Joe Harris. “Hold the Key” b/w “American Woman” 7" (Lion’s Den). Ruins meets Badfinger in a jar of Gerber’s. Mark my words: You don’t need to hear this, and whoever mic’d the drums on it should die facedown in a pile of dog shit with an AIDS-infected needle up his ass.
It was the first time he had seen a review before Daniel did. He wasn’t sure what to think. It was troubling enough that he didn’t even point to it and say, “Look! Forced Exposure reviewed my record!” to the cashier when he paid for it. He paid and left, walking with studied briskness toward Chrystie Street, repeating key phrases such as “facedown in a pile of dog shit” to himself with his first-ever inklings of self-doubt.
Daniel didn’t mind being awakened from a Saturday afternoon nap (Pam was out clothes shopping) to read it. A review in Forced Exposure was exciting to him.
“Admittedly hard to parse,” he said, “but definitely positive. Ruins is good.” Ruins was a Japanese improvising bass and percussion duo widely regarded in avant-garde circles as ultimate rock gods. “Badfinger means British invasion without the invasion. They’re saying it’s not bluesy.”

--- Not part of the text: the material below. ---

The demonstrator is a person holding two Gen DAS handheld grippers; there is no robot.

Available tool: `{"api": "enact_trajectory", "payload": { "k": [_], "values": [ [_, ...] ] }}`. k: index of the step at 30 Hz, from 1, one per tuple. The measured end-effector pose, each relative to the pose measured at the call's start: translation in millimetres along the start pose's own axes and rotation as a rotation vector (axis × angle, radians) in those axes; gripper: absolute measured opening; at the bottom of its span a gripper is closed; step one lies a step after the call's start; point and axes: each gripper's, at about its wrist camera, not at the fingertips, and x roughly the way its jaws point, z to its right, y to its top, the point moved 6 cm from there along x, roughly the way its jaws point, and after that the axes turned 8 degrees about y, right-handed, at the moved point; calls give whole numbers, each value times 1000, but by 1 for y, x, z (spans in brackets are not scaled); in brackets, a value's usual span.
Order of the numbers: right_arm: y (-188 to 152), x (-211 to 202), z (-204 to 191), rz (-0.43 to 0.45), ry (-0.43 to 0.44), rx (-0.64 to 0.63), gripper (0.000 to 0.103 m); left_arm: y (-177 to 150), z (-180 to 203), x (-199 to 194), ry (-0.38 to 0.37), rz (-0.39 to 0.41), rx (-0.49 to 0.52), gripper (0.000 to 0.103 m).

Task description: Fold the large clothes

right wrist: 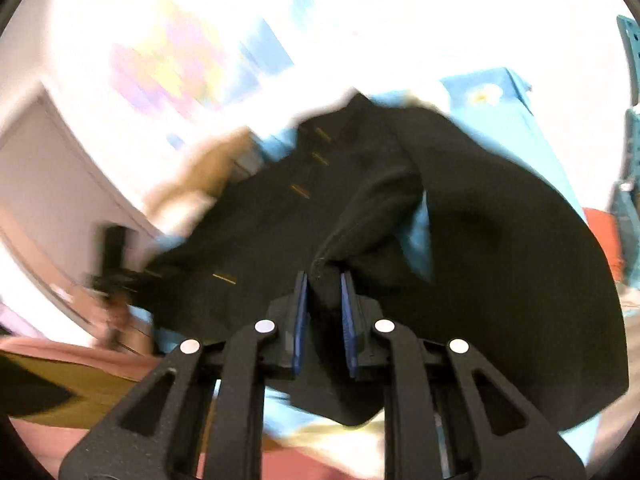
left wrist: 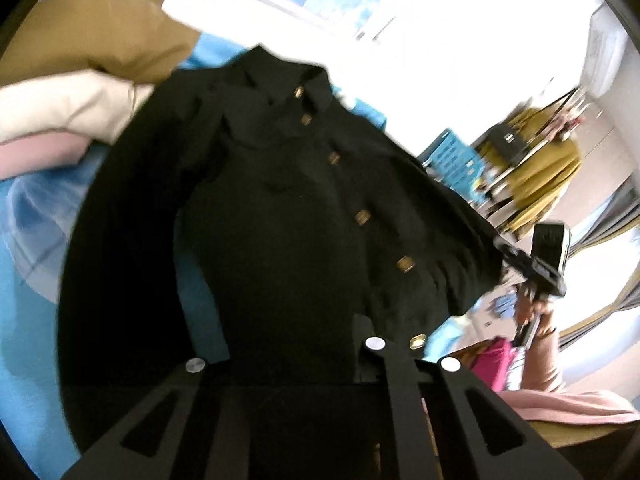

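Coat point(left wrist: 288, 208): a large black buttoned garment, and to judge by the way it drapes in broad, heavy folds with few fine creases, it is thick, soft cloth with some weight. It should sag wherever it is not held up and is not likely to slip from rubber pads. Nothing about it looks fragile, though the buttons point(left wrist: 362, 216) are hard points best kept out of the grip. Good places to hold seem to be the hem corners, the sleeve ends and the shoulders, so that the body hangs or lies flat between the two holds.

It is spread front-up over a blue sheet point(left wrist: 28, 280), collar point(left wrist: 276, 80) at the far end, with a row of gold-coloured buttons running down the front. Both sleeves splay outward. Tan point(left wrist: 100, 28), cream point(left wrist: 68, 104) and pink point(left wrist: 36, 152) folded textiles lie just beside its far left side.

The right tongs point(right wrist: 324, 284) are nearly closed, their blue pads point(right wrist: 301, 312) pinching a bunched end of the black cloth, seemingly a sleeve or hem edge, lifted clear of the sheet. The left tongs point(left wrist: 288, 354) sit at the near hem; their tips are lost against the dark cloth, so I cannot tell how wide they stand or whether they grip anything. Both views are blurred.
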Motion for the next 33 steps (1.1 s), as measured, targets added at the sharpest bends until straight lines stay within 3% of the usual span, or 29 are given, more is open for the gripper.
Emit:
{"api": "enact_trajectory", "payload": {
  "k": [2, 3, 5, 7, 9, 11, 13, 15, 16, 17, 19, 20, 22, 24, 25, 27, 29, 30, 31, 33],
  "values": [
    [-3, -22, -15, 59, 71, 6, 16, 1, 2, -12, -25, 12, 2, 8],
    [-6, -25, -14, 58, 60, 12, 16, 0, 2, -15, -29, 11, 2, 8],
    [-25, -19, 2, -25, -60, -2, 16, -6, -2, -10, -4, -21, 3, 9],
    [-42, -3, 28, -109, -121, 61, 17, -17, -10, 5, 30, -89, -5, 10],
    [-60, 13, 47, -188, -219, 71, 20, -29, -18, 23, 123, -154, 11, 12],
    [-69, 22, 58, -223, -249, 86, 27, -34, -19, 30, 184, -172, 36, 23],
    [-65, 20, 57, -204, -242, 77, 39, -32, -17, 23, 223, -129, 69, 31],
    [-50, 3, 46, -142, -222, 28, 45, -27, -8, 6, 196, -62, 101, 44],
    [-41, -5, 42, -103, -228, 3, 51, -23, -1, -8, 187, -6, 123, 57],
    [-34, -18, 40, -68, -240, -15, 60, -19, 3, -20, 181, 43, 140, 61],
    [-16, -44, 50, 20, -332, -31, 80, -10, 11, -37, 185, 111, 168, 63],
    [-9, -55, 67, 46, -433, -20, 82, -7, 13, -41, 192, 133, 175, 66],
    [-11, -61, 99, 22, -528, 34, 86, 1, 20, -47, 192, 168, 195, 66],
    [-19, -60, 129, 5, -506, 133, 86, 10, 28, -48, 196, 190, 220, 66],
    [-24, -56, 142, -10, -483, 173, 85, 11, 30, -48, 197, 191, 231, 66],
    [-30, -47, 154, -24, -426, 207, 73, 15, 34, -43, 201, 187, 249, 67],
    [-24, -41, 150, 4, -354, 188, 34, 20, 44, -29, 203, 172, 267, 67],
    [-23, -46, 144, 19, -352, 162, 32, 22, 47, -22, 203, 164, 274, 67],
    [-16, -48, 138, 30, -339, 141, 7, 27, 53, -13, 201, 149, 287, 67],
    [7, -59, 120, 62, -365, 70, 7, 32, 62, -2, 196, 127, 318, 67]
  ]
}}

“And Gerber’s?” Joe protested. “That’s baby food!”
“They’re saying you can’t play guitar.”
“But I don’t play guitar, or drums either!”
“They’re making a funny about the drums.” Daniel turned to the front of the magazine and glanced through the features. “Oh, look. Here’s a sex scene between you and Thurston Moore.”
“A what?”
Daniel was too busy laughing to answer right away. “It’s a fake Sonic Youth tour diary. He loses his virginity to you in the ladies’ room at Wetlands. Definitely do not read this. They’re not trying to pluck you from obscurity, like they do with crappy Swedish speed metal. It’s like they think you’re already famous.”
Joe perused the tour diary entry. “‘The probing, darting fist of it-boy Joe Harris,’” he read aloud. “I’m the ‘it-boy’!”